■ Task description ■
Number of lines with "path" in the data: give that figure by itself.

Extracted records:
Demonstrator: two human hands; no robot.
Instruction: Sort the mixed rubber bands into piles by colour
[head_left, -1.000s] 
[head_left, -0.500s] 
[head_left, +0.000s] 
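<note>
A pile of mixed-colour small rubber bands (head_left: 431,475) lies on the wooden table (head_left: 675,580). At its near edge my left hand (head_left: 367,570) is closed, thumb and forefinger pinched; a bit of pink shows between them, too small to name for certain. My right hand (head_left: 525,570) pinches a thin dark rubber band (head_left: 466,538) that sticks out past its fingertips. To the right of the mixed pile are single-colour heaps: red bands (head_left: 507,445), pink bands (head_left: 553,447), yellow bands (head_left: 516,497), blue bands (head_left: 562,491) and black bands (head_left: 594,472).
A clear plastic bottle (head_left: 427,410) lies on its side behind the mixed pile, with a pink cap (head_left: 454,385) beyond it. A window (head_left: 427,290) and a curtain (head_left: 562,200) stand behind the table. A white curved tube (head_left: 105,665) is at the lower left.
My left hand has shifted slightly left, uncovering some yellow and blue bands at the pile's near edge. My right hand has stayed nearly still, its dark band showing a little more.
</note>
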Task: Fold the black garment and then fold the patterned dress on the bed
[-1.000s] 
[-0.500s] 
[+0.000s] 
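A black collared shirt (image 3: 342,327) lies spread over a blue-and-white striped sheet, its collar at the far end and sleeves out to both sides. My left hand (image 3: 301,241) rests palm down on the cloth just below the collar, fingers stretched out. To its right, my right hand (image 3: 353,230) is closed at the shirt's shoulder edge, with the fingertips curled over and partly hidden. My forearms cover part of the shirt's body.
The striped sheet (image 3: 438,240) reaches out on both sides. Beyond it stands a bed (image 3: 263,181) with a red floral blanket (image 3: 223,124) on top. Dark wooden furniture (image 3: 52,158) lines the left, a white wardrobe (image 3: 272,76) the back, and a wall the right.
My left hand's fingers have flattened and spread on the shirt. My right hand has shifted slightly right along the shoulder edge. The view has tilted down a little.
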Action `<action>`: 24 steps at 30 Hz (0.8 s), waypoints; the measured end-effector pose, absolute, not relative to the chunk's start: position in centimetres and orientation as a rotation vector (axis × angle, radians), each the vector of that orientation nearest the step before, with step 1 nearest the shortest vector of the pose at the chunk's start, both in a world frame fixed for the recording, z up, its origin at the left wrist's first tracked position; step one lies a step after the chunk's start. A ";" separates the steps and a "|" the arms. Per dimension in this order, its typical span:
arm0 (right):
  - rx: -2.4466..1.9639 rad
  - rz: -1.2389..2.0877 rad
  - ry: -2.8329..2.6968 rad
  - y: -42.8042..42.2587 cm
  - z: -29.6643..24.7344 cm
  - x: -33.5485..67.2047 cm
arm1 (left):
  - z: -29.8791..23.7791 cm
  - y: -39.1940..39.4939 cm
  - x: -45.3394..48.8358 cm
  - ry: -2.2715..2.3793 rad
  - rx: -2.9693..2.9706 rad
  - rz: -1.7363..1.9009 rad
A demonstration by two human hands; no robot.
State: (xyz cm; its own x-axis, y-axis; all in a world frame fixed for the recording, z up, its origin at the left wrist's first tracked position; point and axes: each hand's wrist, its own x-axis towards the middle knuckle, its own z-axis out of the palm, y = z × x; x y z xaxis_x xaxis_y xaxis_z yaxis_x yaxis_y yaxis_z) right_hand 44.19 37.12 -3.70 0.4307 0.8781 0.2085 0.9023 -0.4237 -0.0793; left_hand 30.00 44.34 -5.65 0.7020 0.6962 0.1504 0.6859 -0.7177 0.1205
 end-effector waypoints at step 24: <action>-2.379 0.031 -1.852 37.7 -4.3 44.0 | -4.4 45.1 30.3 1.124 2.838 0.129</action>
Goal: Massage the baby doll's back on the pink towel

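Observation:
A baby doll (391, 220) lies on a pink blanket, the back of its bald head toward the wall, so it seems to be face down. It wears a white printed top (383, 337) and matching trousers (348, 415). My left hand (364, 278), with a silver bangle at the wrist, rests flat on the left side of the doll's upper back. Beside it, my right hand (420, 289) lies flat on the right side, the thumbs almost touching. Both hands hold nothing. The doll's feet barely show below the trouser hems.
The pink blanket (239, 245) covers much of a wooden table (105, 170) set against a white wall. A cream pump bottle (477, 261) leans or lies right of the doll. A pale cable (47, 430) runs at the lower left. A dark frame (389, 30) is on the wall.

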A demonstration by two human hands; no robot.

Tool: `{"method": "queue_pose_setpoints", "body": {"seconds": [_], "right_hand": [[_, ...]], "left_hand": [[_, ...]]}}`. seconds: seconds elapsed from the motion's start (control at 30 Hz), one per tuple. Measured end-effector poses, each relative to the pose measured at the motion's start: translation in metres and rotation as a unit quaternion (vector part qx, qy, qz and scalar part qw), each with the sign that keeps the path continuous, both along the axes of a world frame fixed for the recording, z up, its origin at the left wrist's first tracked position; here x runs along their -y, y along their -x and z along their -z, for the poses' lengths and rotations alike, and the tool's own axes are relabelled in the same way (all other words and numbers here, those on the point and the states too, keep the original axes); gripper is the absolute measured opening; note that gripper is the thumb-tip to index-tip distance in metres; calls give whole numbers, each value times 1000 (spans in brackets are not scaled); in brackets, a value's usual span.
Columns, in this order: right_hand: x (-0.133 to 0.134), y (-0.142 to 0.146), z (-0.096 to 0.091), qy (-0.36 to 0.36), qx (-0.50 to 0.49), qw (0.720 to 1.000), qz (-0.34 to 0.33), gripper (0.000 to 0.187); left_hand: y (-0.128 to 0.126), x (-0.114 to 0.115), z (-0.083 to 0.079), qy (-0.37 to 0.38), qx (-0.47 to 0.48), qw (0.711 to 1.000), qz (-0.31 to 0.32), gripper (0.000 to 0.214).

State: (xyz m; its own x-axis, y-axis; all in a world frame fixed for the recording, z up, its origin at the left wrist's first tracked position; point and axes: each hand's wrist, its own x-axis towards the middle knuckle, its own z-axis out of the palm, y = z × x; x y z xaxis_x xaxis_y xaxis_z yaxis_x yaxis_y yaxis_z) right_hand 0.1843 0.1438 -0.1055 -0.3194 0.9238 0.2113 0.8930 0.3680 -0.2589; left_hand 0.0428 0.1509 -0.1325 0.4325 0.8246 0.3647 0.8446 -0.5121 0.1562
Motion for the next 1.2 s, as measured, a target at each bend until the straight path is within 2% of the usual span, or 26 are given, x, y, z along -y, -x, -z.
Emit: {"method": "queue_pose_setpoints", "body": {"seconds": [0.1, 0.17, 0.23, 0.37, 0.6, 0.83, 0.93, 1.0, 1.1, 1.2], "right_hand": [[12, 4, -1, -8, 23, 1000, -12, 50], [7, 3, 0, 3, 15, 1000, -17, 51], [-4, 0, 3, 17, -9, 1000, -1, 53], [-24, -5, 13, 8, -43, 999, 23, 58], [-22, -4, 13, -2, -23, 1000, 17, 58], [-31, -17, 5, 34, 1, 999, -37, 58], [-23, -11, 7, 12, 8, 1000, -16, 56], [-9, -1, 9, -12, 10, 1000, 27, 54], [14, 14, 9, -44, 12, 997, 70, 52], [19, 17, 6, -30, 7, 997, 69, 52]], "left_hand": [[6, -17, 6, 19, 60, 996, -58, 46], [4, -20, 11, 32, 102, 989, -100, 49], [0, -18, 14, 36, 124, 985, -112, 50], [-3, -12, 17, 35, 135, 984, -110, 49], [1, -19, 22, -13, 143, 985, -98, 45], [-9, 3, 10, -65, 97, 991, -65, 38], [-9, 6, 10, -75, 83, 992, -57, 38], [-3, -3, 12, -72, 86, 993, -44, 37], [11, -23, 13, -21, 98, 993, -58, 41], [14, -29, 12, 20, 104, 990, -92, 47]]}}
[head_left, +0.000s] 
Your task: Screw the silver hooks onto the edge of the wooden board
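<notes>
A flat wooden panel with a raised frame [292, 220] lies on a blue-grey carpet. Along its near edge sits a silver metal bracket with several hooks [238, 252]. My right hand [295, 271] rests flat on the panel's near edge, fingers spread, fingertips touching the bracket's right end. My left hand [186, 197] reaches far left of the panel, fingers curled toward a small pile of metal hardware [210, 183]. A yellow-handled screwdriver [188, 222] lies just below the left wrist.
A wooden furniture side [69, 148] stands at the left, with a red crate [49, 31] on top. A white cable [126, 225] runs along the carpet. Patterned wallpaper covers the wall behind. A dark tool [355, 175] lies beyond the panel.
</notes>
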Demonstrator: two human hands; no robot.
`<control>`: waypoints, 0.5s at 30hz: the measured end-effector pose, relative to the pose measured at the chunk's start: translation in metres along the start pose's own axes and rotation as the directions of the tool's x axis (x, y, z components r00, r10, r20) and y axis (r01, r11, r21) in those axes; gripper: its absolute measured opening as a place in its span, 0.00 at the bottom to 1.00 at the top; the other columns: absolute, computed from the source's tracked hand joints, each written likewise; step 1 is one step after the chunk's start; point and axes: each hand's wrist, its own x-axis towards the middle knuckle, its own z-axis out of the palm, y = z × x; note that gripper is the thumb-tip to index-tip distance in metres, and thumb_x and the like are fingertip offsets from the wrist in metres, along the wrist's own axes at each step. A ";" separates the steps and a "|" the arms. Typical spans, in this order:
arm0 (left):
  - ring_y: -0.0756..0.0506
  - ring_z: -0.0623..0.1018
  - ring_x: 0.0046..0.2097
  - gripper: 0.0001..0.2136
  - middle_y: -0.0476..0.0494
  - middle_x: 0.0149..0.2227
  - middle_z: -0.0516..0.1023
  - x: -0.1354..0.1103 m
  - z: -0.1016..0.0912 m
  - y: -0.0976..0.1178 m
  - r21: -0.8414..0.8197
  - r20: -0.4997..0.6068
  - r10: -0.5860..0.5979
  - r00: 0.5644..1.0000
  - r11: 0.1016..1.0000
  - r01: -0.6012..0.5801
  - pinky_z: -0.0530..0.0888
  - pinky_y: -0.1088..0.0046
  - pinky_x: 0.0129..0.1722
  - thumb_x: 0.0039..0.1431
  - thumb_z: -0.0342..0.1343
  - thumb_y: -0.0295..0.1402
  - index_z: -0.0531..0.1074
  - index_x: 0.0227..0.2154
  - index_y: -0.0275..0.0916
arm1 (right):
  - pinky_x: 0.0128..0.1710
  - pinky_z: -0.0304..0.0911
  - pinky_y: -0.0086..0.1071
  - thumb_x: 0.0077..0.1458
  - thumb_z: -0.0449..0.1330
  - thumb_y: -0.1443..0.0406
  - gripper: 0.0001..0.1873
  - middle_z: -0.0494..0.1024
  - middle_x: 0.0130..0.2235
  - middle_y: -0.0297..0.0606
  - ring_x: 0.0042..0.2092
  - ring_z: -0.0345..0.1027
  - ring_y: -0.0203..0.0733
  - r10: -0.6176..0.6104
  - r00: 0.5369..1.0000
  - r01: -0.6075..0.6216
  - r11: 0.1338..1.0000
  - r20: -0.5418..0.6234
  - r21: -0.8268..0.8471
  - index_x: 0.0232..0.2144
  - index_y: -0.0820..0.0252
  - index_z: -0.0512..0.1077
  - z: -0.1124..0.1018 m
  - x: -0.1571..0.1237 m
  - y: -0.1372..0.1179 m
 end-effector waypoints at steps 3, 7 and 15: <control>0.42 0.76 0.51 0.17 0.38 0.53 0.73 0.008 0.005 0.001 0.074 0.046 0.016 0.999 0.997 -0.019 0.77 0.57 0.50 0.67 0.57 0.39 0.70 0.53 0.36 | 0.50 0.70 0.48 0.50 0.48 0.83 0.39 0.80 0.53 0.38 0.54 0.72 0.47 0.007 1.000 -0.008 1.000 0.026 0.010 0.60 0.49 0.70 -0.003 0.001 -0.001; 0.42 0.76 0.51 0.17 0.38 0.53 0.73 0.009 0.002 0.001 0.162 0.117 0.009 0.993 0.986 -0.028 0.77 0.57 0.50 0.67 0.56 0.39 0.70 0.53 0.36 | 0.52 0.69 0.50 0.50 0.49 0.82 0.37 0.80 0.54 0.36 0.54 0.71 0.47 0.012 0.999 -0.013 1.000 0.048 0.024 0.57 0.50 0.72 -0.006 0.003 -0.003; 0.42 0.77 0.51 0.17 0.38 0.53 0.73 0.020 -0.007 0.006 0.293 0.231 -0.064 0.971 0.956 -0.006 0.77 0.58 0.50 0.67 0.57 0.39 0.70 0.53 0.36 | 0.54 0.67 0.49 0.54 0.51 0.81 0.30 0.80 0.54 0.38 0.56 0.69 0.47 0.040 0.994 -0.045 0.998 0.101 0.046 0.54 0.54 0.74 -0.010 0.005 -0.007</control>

■ Response ■
2